Les autorités de RDC auraient demandé à la compagnie aérienne Ethiopian Airlines de « reporter » sa liaison entre Addis Abeba et Goma, arguant de travaux à l’aéroport qui empêcherait son avion d’y opérer.

La compagnie nationale éthiopienne avait bien opéré le 10 juillet 2015 le vol inaugural entre sa base à Addis Abebaet l’aéroport de Goma en République Démocratique du Congo, à bord d’un Bombardier Dash-8 Q400 pouvant accueillir 7 passagers en classe Affaires et 64 en Economie. Mais depuis, plus rien. Mediacongo.net, citant une radio onusienne, explique que la Régie des Voies Aériennes (RVA) a justifié sa décision de reporter la ligne, qui devait être opérée trois fois par semaine, par la poursuite des travaux en cours à l’aéroport : « la réalisation de certaines tâches ne permettrait pas à l’appareil de cette compagnie aérienne d’effectuer les vols ». La taille du Q400 rend cet argument douteux, l’aéroport ayant par exemple accueilli hier des Airbus A320 et Fokker 50 opérés par la Compagnie Africaine d’Aviation(flyCAA)

Des manœuvres dans l’ombre ont bien sur été évoquées, même si la liaison d’Ethiopian Airlines est sans concurrence ; l’aéroport de Goma n’est utilisé que par flyCAA pour des liaisons intérieures.
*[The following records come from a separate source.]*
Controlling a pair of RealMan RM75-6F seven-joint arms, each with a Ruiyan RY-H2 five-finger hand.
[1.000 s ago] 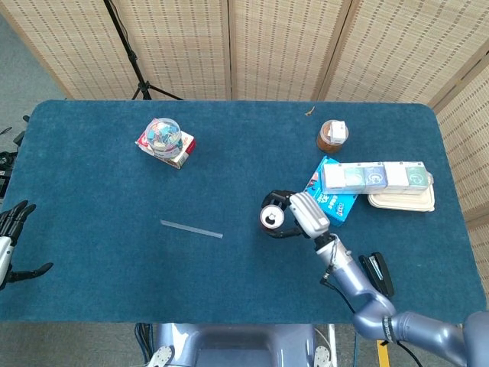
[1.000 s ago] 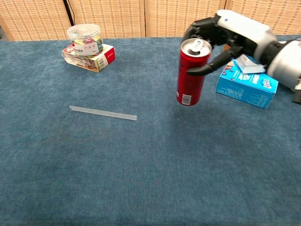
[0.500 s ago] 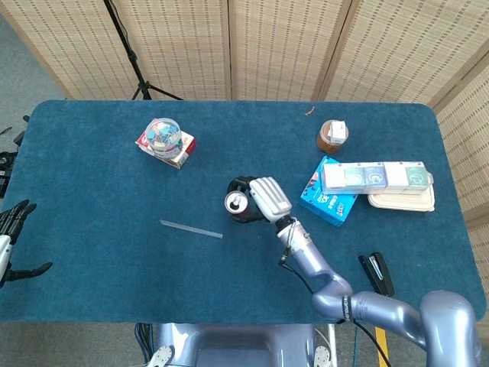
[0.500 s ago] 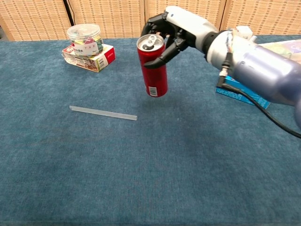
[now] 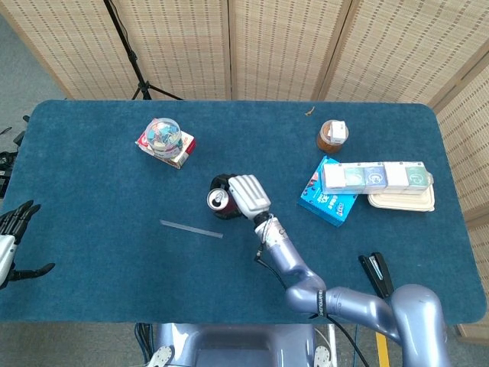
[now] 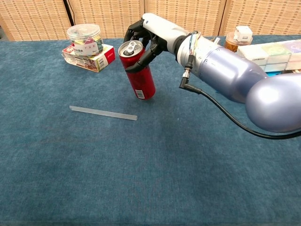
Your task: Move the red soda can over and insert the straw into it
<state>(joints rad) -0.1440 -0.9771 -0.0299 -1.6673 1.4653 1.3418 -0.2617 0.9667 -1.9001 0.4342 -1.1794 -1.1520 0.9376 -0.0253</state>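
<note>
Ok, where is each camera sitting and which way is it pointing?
Head view: high up, looking down on the table; shows the right robot hand with its arm, and the left robot hand at the edge.
Chest view: low, looking forward across the table; right arm only.
Shared: red soda can, straw.

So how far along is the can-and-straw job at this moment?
Done: nothing finished. In hand: the right hand grips the red soda can, tilted, near the straw. Left: set the can down, pick up the straw, insert it; the left hand is empty at the table edge.
</note>
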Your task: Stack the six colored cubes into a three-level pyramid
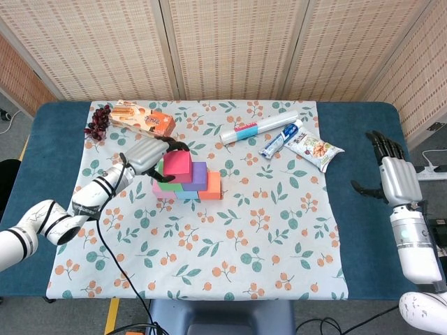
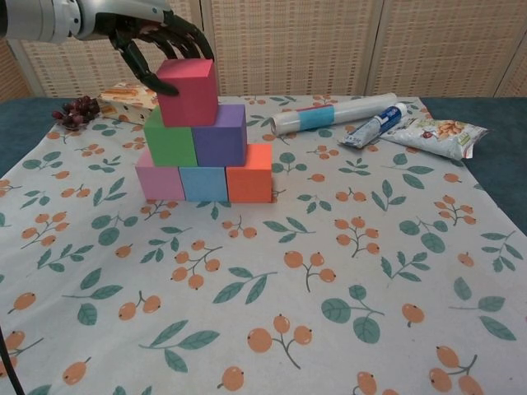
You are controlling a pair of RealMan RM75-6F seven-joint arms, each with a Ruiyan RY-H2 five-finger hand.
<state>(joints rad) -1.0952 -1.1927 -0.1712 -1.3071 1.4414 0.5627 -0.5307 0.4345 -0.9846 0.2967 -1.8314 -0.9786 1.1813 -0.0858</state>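
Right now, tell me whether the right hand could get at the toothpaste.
Probably yes. The right hand hangs open off the cloth's right side, and only the snack bag lies beside the toothpaste on that side; nothing stands between them.
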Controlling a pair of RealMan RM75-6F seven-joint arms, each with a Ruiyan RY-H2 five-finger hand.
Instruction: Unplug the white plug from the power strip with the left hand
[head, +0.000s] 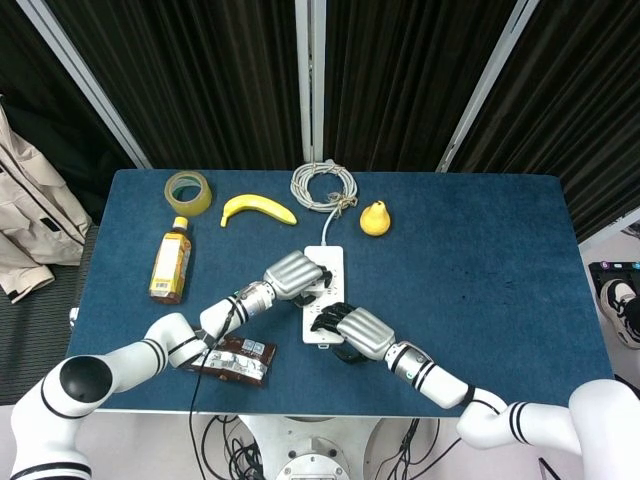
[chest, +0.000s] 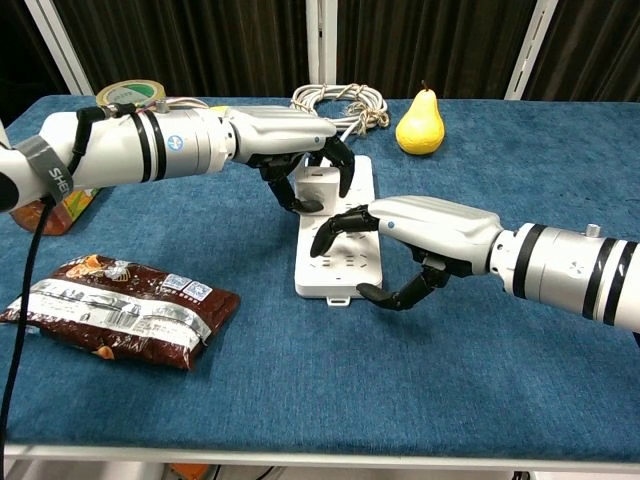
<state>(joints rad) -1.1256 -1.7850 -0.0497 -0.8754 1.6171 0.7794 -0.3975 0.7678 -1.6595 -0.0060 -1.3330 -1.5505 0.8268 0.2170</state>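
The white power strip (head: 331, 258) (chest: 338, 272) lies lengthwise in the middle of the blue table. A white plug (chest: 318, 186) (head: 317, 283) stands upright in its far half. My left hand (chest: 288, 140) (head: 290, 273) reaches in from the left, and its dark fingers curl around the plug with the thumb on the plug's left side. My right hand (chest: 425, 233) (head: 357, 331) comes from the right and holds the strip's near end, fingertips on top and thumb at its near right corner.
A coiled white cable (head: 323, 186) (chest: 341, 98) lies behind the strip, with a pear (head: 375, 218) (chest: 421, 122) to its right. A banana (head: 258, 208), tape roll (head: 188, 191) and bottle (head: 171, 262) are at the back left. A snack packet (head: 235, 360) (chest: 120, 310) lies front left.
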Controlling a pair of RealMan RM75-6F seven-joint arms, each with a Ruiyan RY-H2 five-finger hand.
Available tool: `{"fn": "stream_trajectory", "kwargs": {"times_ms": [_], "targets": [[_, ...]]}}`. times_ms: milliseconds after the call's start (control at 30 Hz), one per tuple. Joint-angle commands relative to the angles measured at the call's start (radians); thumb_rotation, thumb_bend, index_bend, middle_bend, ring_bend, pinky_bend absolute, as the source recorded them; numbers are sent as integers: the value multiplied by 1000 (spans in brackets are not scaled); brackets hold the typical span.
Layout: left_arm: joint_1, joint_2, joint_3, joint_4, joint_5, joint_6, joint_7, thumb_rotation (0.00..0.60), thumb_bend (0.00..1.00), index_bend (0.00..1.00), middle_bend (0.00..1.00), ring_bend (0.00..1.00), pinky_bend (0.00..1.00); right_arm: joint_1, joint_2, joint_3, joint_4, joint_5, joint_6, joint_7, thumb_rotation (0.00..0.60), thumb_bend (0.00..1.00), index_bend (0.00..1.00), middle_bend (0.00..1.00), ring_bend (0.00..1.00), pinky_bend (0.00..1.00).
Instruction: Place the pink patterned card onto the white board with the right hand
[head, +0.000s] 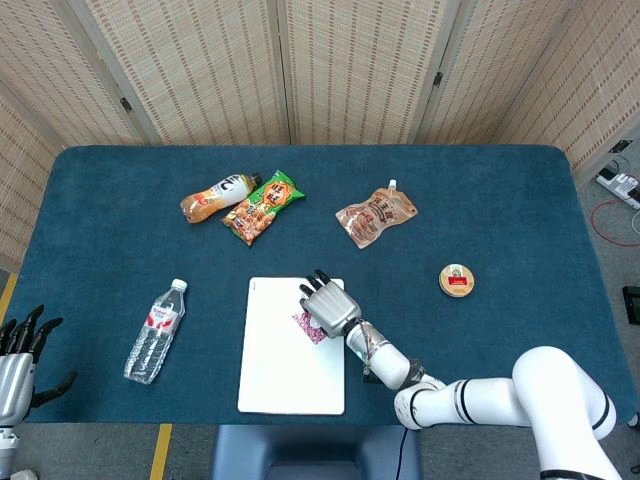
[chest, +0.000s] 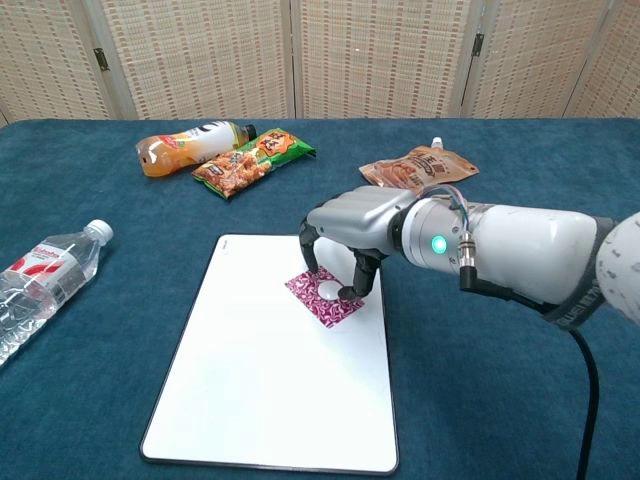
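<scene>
The pink patterned card (chest: 325, 304) lies flat on the upper right part of the white board (chest: 255, 385). My right hand (chest: 352, 222) arches over the card with its fingers apart, and its fingertips (chest: 350, 292) touch the card's top. In the head view the right hand (head: 326, 304) covers most of the card (head: 309, 328) on the board (head: 278, 368). My left hand (head: 18, 352) hangs off the table's near left corner, fingers spread and holding nothing.
A water bottle (chest: 40, 275) lies left of the board. At the back lie an orange drink bottle (chest: 188, 142), a green snack bag (chest: 250, 158) and a brown pouch (chest: 420, 165). A small round tin (head: 456, 280) sits to the right.
</scene>
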Motion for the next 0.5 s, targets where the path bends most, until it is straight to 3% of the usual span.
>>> {"fn": "stream_trajectory", "kwargs": {"times_ms": [33,233,500], "targets": [[0,0,-1,1,-1,1,-1,600,291,190,57,136,0,1,1,0,-1,-2,0,3,600,361,314,157,61,0],[0,1,-3,3,-1,1,-5,600,291,190,57,136,0,-28,55,-1,-56,-30,45,30,600,362,245,147,67,0],[-6,-6,-10,12,3,3,-17,600,291,190,57,136,0,-191,260,-60,-238,-158,267,102,600,361,203,117,53,0]]}}
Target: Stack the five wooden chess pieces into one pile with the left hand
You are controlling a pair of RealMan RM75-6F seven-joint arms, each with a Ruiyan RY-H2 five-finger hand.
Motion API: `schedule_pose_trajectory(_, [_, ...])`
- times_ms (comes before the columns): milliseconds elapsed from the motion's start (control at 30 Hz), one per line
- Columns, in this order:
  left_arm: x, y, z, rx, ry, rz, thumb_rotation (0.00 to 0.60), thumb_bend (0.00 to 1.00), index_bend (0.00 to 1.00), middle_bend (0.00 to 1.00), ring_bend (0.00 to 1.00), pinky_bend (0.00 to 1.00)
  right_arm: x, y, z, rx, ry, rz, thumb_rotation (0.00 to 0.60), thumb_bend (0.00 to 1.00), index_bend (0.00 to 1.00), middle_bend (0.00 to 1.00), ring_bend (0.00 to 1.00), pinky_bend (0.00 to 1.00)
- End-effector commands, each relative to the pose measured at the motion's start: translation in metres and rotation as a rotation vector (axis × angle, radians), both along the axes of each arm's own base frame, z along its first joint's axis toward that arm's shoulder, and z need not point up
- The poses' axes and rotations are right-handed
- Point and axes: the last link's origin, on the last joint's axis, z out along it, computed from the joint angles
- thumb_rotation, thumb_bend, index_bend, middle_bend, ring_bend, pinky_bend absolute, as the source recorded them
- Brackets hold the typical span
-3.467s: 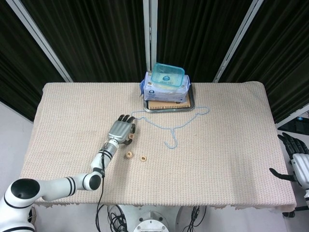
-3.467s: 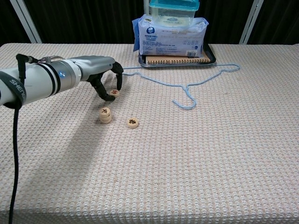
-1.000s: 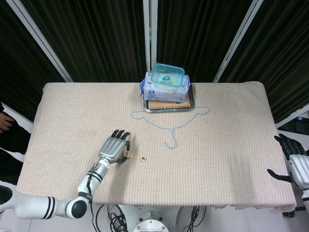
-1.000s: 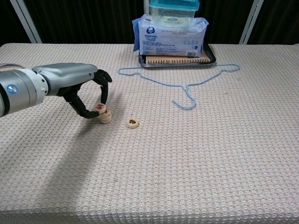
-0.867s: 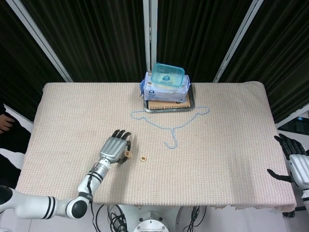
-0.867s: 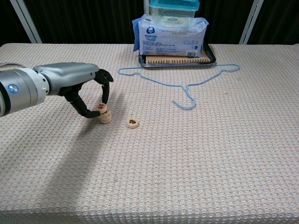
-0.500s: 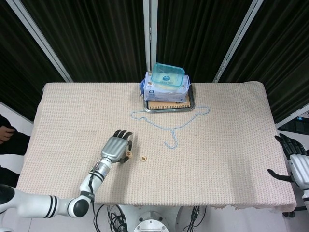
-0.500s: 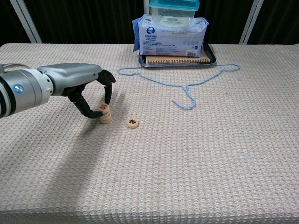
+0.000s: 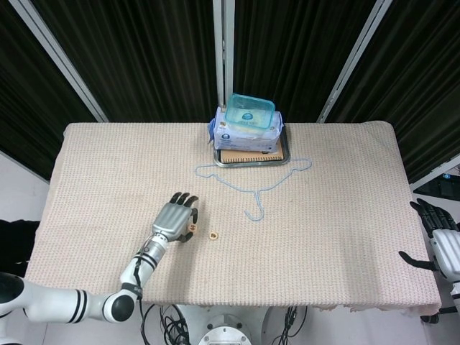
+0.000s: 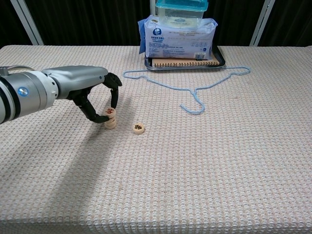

La radio onusienne mentionne des passagers transférés vers le Rwanda voisin depuis lundi, l’aéroport de Kigali à une centaine de kilomètres de Goma et disposant d’une liaison depuis Addis Abeba opérée par Ethiopian Airlines. Outre la ville du Nord-Kivu, la compagnie de Star Alliance dessert déjà Kinshasa et Lubumbashi depuis sa base. Elle n’a fait aucun commentaire officiel sur la décision de la RVA.

Rappelons qu’à Goma, la piste de 3000 mètres avait été raccourcie d’un tiers en 2002 suite à l’éruption du volcan Nyiragongo ; l’aéroport été le théâtre de plusieurs accidents, dont celui de Hewa Bora en 2008 (40 morts dont 37 au sol) ou celui de flyCAA en 2013 (6 morts).